Through a rigorous and concerted effort, daily and monthly grids of minimum and maximum temperature as well as precipitation at 8-km latitude–longitude resolution have been produced for the state of Wisconsin for the period 1950–2006. These grids have already been used to examine the impacts of recent climates on crop yields in Wisconsin (Kucharik and Serbin 2008) and preliminary studies validating global climate model output. This dataset presents a comprehensive, multidecadal, spatiotemporally complete database that is useful for regional climate analysis, risk assessment, ecosystem modeling, and management and planning purposes. This dataset was produced with a much higher station density and spatiotemporal resolution and longer data record than was feasible in many previous gridded databases (e.g., Kittel et al. 2004; McKenney et al. 2006; Thornton et al. 1997).
The errors exhibited in the interpolated climate grids display the intrinsic weather patterns reflecting the seasonal atmospheric processes found in the region, in addition to the inherent errors associated with the cooperative observer station network. These include observer error, differences in equipment calibration and error, observation inhomogeneities (from urbanization, land use bias, etc.), time of observation bias, and others (Hansen et al. 2001; Peterson et al. 1998). The accuracies of our temperature and precipitation grids are bound by both the chosen spatial interpolation (e.g., parameterization, algorithm) and input data quality.
Geography was also an important consideration in interpreting our gridded data. For example, CD 4 had a consistently larger seasonal bias (underestimation) in Tmax relative to the other CDs, while CD 5 had the smallest MAE, which was significantly lower than the average (Fig. 10d). Temperatures were generally warmer in the summer and cooler in the winter on the western edge of the state (Fig. 4), with generally larger diurnal temperature ranges (DTRs) (Moran and Hopkins 2002). These larger DTRs were not due, however, to the specific impacts of topography. While elevation often influences climate patterns (e.g., Daly et al. 2007; Hasenauer et al. 2003; Vicente-Serrano et al. 2003), topography was not a significant factor in the region for climate mapping (Xia 2008; You et al. 2008). Furthermore, while proximity to large water bodies can also influence interpolation results (Daly et al. 2002), the 30-yr climatology across the state (Fig. 4) shows the expected influence of the Great Lakes.
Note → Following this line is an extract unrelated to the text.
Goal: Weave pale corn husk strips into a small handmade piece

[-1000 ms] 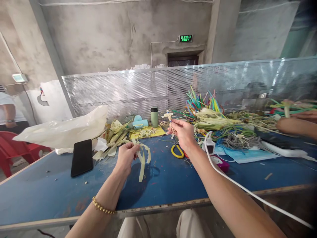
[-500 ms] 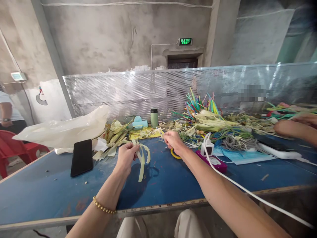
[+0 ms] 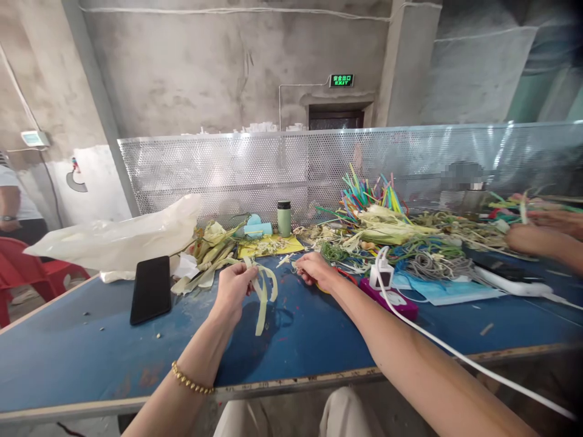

Prediction biases (i.e., MEs) for temperature were generally larger (and positive, indicating overestimation) for Tmin than the corresponding errors for Tmax. Similarly, the MAEs and the average variation [i.e., standard deviations (SDs)] were higher for Tmin (Table 2). This result has been observed previously (e.g., Bolstad et al. 1998; Stahl et al. 2006; Thornton et al. 1997) and is likely due to the number of factors that make interpolation of nighttime (minimum) temperatures more complex, several of which can occur at very small scales (e.g., <1 km). For example, the influence of thermal inversions can be more influential in minimum temperature mapping (e.g., Bolstad et al. 1998; Daly et al. 2007, 2002) and the extent of cloud cover (Dai et al. 1999) can increase the spatial variation in nighttime temperatures, resulting in a larger disparity between predicted and observed values at validation stations. While the influence of urbanization (i.e., urban heat island effect) was not directly accounted for in this study, about 90% of the stations were located in rural settings thus proving to be only a minor influence on climate patterns.
With some exception (e.g., Vicente-Serrano et al. 2003) the mapping of precipitation totals is generally more difficult than corresponding maximum and minimum temperatures (e.g., Thornton et al. 1997; Daly et al. 2007), especially daily values, as temperature is an intrinsically smoother variable than precipitation, where the latter is generally more heterogeneous across broad regions, often depending on season. Here daily precipitation was significantly more challenging to model than temperature because of several issues. For example, Ensor and Robeson (2008) found that gridding of daily precipitation, particularly with an algorithm that includes a smoothing parameter, can have a large impact on the statistical properties of the resulting precipitation field. As is the case with this study, gridding often results in a higher proportion of days with precipitation, but with those days having less precipitation.
The heterogeneity of precipitation can result in a large PTotal gradient across Wisconsin (Fig. 4), owing to the often highly localized precipitation events, prevailing weather, and lake effects (Moran and Hopkins 2002), which can be difficult to adequately predict spatially. For example, a high proportion of precipitation falling from May to September comes from convective (thermal) forcing, often associated with nighttime mesoscale convective complexes, and large frontal systems producing short correlation lengths in the PTotal field. For the remainder of the year, precipitation is associated with large-scale synoptic features with the formation of precipitation occurring at high levels within the atmosphere. When summed to monthly data, the precipitation results improve and confidence in the data is increased. This is a consistent issue in the mapping of daily precipitation (e.g., Daly et al. 2007; Fekete et al. 2004; Thornton et al. 1997) and warrants further study into methods to minimize this effect of interpolation (e.g., Hewitson and Crane 2005); there are likely more datasets with this issue that are not adequately reported in the literature. Finally, the difficulties in measuring solid precipitation (i.e., snow and ice) accurately through collection and appropriate conversion to liquid water equivalent (LWE) can influence interpolation results, producing an underreporting of precipitation during the winter months.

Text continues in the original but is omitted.